In the first volume, we meet the Nakaokas, the close stand-ins for Nakazawa’s own family. Beyond the deprivations of being average citizens during wartime, the Nakaokas are enduring persecution from their neighbors. Daikichi, the father, is morally opposed to the war, and he’s becoming increasingly frank about it as the conflict drags on. But he’s got a pregnant wife, Kirie, and five children to support, in spite of efforts of their pro-war acquaintances to isolate them and make their lives difficult.

Second-youngest son Gen doesn’t fully understand the source of his family’s woes, though he tries to ameliorate them in kid-like ways. He schemes to find them food and other comforts, and he resorts to violence when the insults against his father and the persecution of his parents and siblings become too much to stand. In the space of a volume, he does gain a better understanding of his parents’ principles and their cost, and he learns to sacrifice for others. That last skill will be essential, as the atomic bomb is dropped on his home town at the end of the first volume.

His town is destroyed, countless lives are lost, and his family is decimated before his eyes. The trauma triggers Kirie’s labor, so Gen is left with terrible grief, horror everywhere, and a mother and infant sister to support and protect. And he’s just a kid.

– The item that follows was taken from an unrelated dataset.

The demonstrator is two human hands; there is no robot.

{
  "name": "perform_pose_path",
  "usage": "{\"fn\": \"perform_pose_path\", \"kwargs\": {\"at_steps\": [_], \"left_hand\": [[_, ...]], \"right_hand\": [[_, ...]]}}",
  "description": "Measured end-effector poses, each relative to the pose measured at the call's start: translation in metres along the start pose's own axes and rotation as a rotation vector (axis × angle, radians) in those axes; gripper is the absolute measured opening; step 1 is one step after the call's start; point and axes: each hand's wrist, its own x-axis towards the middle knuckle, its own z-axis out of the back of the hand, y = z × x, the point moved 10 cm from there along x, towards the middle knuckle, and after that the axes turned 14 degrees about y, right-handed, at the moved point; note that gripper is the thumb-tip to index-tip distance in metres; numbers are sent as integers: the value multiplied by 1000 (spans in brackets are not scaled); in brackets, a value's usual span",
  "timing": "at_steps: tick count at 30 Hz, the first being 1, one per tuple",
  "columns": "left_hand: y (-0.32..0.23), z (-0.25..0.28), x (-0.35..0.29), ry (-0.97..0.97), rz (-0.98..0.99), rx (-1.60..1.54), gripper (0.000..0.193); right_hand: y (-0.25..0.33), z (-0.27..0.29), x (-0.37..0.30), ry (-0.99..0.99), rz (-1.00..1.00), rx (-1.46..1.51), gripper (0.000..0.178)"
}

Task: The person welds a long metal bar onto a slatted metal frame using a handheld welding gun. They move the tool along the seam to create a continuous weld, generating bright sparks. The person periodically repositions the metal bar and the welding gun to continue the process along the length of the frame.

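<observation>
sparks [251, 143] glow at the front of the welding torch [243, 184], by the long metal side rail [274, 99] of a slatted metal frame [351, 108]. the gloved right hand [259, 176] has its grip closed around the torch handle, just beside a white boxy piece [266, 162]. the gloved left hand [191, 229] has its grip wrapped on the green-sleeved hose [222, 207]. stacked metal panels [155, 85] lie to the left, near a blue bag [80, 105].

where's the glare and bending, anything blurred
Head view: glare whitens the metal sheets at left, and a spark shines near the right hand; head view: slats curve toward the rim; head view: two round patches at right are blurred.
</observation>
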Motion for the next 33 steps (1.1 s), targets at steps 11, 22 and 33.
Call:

And he’s a kid wading through a sea of horror and death the likes of which no one on Earth had ever experienced before it happened to these people. The struggle to survive goes from difficult to seemingly impossible, and maybe it’s only Gen’s youth and relative innocence that help him through it. He’s not immune to horror and despair, but his father so forcefully conveyed the importance of survival to Gen that he has at least some functional armor, something to keep him plodding along through the sea of bodies, the stench, and the deprivation.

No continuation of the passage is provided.